- _HOW TO COMPLETE THIS TASK_: Copy out nothing but the lines from the one holding "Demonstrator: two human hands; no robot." through the end of the entries below, exactly as written and without the pictures.
· · · ·
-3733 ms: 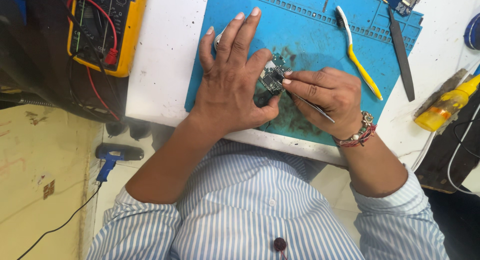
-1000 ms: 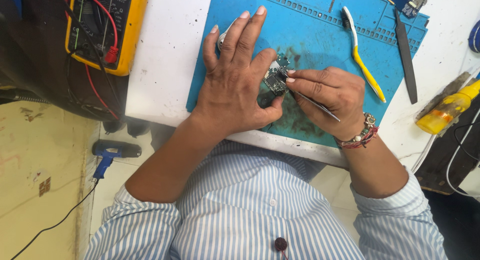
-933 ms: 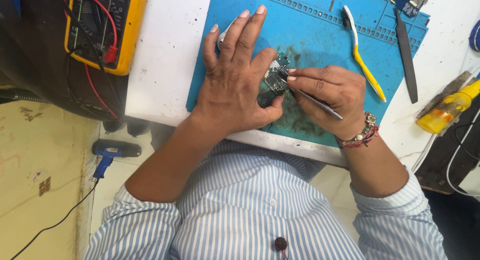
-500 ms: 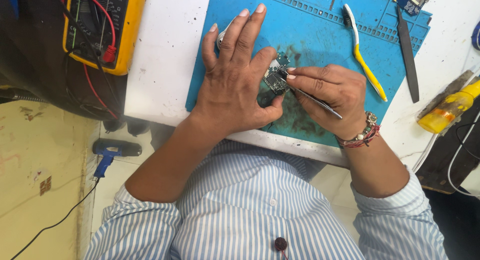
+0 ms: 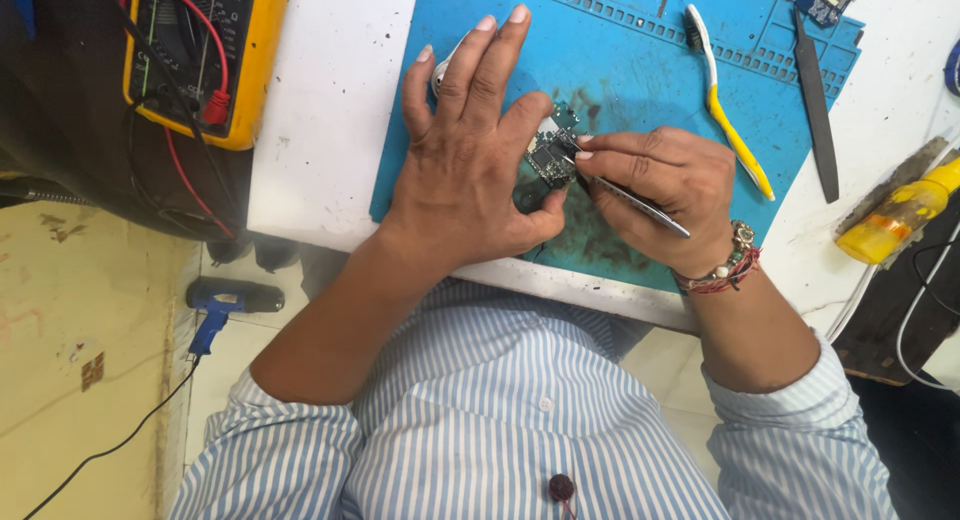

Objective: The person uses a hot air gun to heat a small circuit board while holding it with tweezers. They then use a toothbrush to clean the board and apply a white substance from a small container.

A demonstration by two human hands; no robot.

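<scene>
Far left, off the white counter: yellow-cased multimeter with red lead, and down on the floor a blue cordless glue gun. Moving right onto the blue silicone work mat: left hand spread wide and flat, thumb pinning the small dark-green circuit board to the mat's middle. Next over, right hand closed round slim metal tweezers, tips on the board's edge. Light, stiff, brittle little piece by the look of it; best gripped by bare edges, never across components. Further right: yellow-handled brush, flat dark metal pry tool, yellow squeeze bottle.
</scene>
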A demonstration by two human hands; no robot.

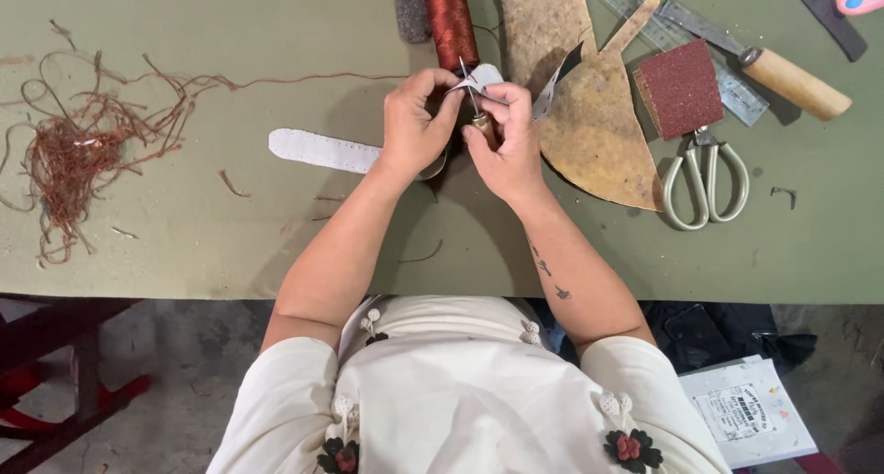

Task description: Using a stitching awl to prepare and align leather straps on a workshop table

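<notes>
A pale leather strip (318,149) with a stitched edge is pinched at its upper end by the left hand (414,124), fingers closed around it above the green table (230,235); the free end lies flat on the cloth, pointing left. An awl (476,106) with a thin steel spike and a small wooden handle is gripped firmly in the right hand (506,143), its point set against the folded leather between the two thumbs. Exactly where the tip meets the piece cannot be made out, since the fingers cover it.

A slip is judged the main risk: should the spike break through suddenly or skid on the smooth leather, the left fingertips just behind the piece could be pricked. A crooked hole could also result if the strip is allowed to twist in the pinch.

Just beyond the hands a spool of reddish-brown thread (450,18) lies, glossy and tightly wound. To the right a rough, tan, curved leather offcut (589,115) is spread, with a dark red sandpaper block (681,89), gritty in look, resting at its edge. Pale metal scissors (704,179) lie below the block, and a wooden-handled knife (778,74) crosses a clear ruler (645,18) farther back. Well to the left a loose tangle of thread scraps (78,152) is heaped.
</notes>
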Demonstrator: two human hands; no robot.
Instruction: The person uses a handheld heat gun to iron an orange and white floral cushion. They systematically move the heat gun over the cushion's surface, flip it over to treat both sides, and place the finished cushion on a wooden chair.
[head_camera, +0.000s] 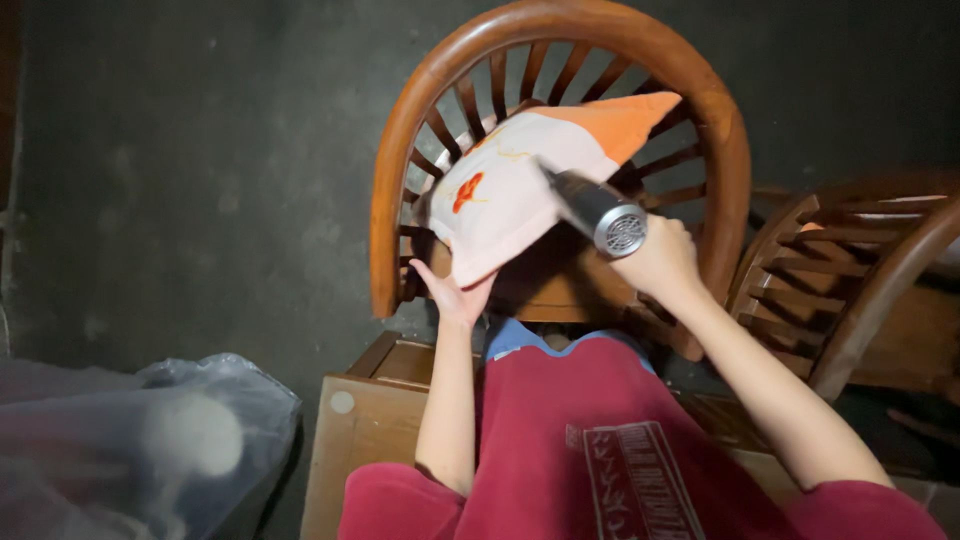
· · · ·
- _WRITTEN REPLY_:
Demonstrator: two human hands; no robot.
Instruction: The person uses a handheld heat gun to iron an orange and white floral cushion. They systematically move the heat gun over the cushion's surface, flip it over to treat both sides, and place the finished cushion on a wooden chair.
[head_camera, +0.000s] 

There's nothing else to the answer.